Gerusalemme , lunedì, 6. novembre, 2023 14:00 (ACI Stampa).
Quando il 30 settembre scorso è stato creato cardinale da Papa Francesco, nessuno poteva immaginare che il cardinale Pierbattista Pizzaballa, patriarca latino di Gerusalemme, si sarebbe trovato di lì a una settimana a guidare la sua Chiesa in mezzo a uno dei conflitti più cruenti della storia recente tra israeliani e palestinesi. Le parole “usque ad effusionem sanguinis” (fino all’effusione del sangue) che la Chiesa usa nel rito di creazione dei cardinali sono diventate d’improvviso realtà. “Il colore rosso del cardinalato ha avuto fin da subito una connotazione segnata da tanto dolore, da tante fatiche... Il Signore evidentemente mi vuole qui, vuole che io porti qui la Sua grazia” ha detto in un colloquio con CNA.
Abbiamo incontrato il cardinale nella sede del patriarcato latino, da dove non si è più mosso e da dove, con l’aiuto del suo staff, coordina le iniziative a sostegno delle comunità cristiane più provate e bisognose di aiuto. Proprio pochi minuti dopo il colloquio con lui è arrivata la notizia di un bombardamento che ha sfiorato la parrocchia latina della Sacra Famiglia, a Gaza, lasciando qualche danno ma nessuna vittima.
Il suo ritorno a Gerusalemme dall’Italia (dove si era fermato dopo il Concistoro), è avvenuto in modo precipitoso, per l’irrompere della guerra, ed è passato quasi inosservato. Gli ingressi solenni in diocesi sono stati rimandati a data da destinarsi, le iniziative pubbliche sono state molto limitate. “La prima Messa fuori di qui, l’ho celebrata nell’infermeria dei francescani” dove il 21 ottobre è deceduto un frate della Custodia di Terra Santa. La seconda, l’ha celebrata a Deir Rafat, al santuario di Nostra Signora “Regina di Palestina”, patrona della Diocesi, domenica 29 ottobre. Nel corso della celebrazione, si è tenuto un nuovo atto di consacrazione della Terra Santa alla Vergine Maria.
Momenti “intimi” ma significativi, che indicano l’essenza del suo servizio: “Ho inteso la mia creazione a cardinale come conferma di un servizio che già c’era, e che ora è diventato ancora più esigente.

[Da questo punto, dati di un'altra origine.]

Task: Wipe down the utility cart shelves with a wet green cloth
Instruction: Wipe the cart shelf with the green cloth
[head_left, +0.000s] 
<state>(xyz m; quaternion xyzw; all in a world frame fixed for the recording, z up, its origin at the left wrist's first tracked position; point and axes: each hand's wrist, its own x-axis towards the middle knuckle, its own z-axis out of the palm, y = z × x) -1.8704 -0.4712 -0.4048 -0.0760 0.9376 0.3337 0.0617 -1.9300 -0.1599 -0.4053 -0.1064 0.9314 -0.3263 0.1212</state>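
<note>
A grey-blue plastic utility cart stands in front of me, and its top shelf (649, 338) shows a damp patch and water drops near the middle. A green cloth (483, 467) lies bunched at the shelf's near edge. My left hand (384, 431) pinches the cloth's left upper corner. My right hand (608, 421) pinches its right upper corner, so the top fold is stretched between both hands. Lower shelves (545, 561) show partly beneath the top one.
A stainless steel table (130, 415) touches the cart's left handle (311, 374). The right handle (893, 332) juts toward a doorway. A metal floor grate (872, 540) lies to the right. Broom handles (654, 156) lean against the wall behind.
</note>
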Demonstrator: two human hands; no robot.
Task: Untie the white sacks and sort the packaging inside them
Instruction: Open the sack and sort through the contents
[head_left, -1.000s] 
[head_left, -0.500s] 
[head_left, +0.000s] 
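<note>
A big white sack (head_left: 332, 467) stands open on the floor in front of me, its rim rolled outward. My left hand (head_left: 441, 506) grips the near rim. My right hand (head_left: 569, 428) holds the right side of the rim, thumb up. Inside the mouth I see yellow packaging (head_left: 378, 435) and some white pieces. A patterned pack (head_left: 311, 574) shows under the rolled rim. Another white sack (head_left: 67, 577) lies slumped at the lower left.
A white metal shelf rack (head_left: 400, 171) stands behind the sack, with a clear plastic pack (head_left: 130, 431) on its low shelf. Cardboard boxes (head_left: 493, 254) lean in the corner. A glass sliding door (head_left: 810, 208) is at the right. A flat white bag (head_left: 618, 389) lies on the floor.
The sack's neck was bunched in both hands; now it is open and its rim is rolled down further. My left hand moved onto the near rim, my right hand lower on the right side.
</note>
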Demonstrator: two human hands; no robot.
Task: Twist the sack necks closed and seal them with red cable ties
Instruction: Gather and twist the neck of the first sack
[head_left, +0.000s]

Mi chiedo cosa significhi essere Pastore qui, in questo momento e in questa situazione così complessa e lacerata”. Sebbene non ci sia una risposta univoca, il messaggio è quello condensato nella Lettera a tutta la Diocesi del 24 ottobre scorso: “Quello che mi preme, e per cui ho scritto la lettera - spiega -, è il bisogno di dare un orientamento, perché il Pastore deve essere la voce del suo gregge ma deve anche orientarlo. La mia preoccupazione, in questo momento, è dare un orientamento, che - pur tenendo conto delle diverse opinioni e sensibilità che esistono nella nostra diocesi - abbia una radice nel Vangelo. Tutti dobbiamo chiederci cosa il Vangelo ci dice. Non è detto che tutti abbiano la stessa risposta - le differenze resteranno - ma è importante che tutti si facciano la stessa domanda. Il lavoro del Pastore è aiutare tutti a porsi la domanda giusta, che è sempre in riferimento alla persona di Gesù”.
Quella lettera - in cui tra l’altro il cardinale chiede alla sua diocesi il coraggio di “mantenere l’unità, sentirsi uniti l’uno all’altro, pur nelle diversità delle nostre opinioni, delle nostre sensibilità e visioni” - ha suscitato diverse reazioni, anche di forte critica, tra i fedeli. “Il fatto che alcuni abbiano espresso il loro dissenso e che lo abbiano fatto direttamente, è segno che si sentono parte di questa Chiesa. Allora bisogna parlarne, ascoltarsi e cercare di capire l’uno le ragioni dell’altro, l’uno il dolore dell’altro, la fatica dell’altro, senza ostracizzare, senza scandalizzarsi, ma accogliendo e accompagnando. Ho detto anche ad altri ‘Se qualcosa non va, ditelo. Piuttosto che tenerlo dentro, meglio parlarne”.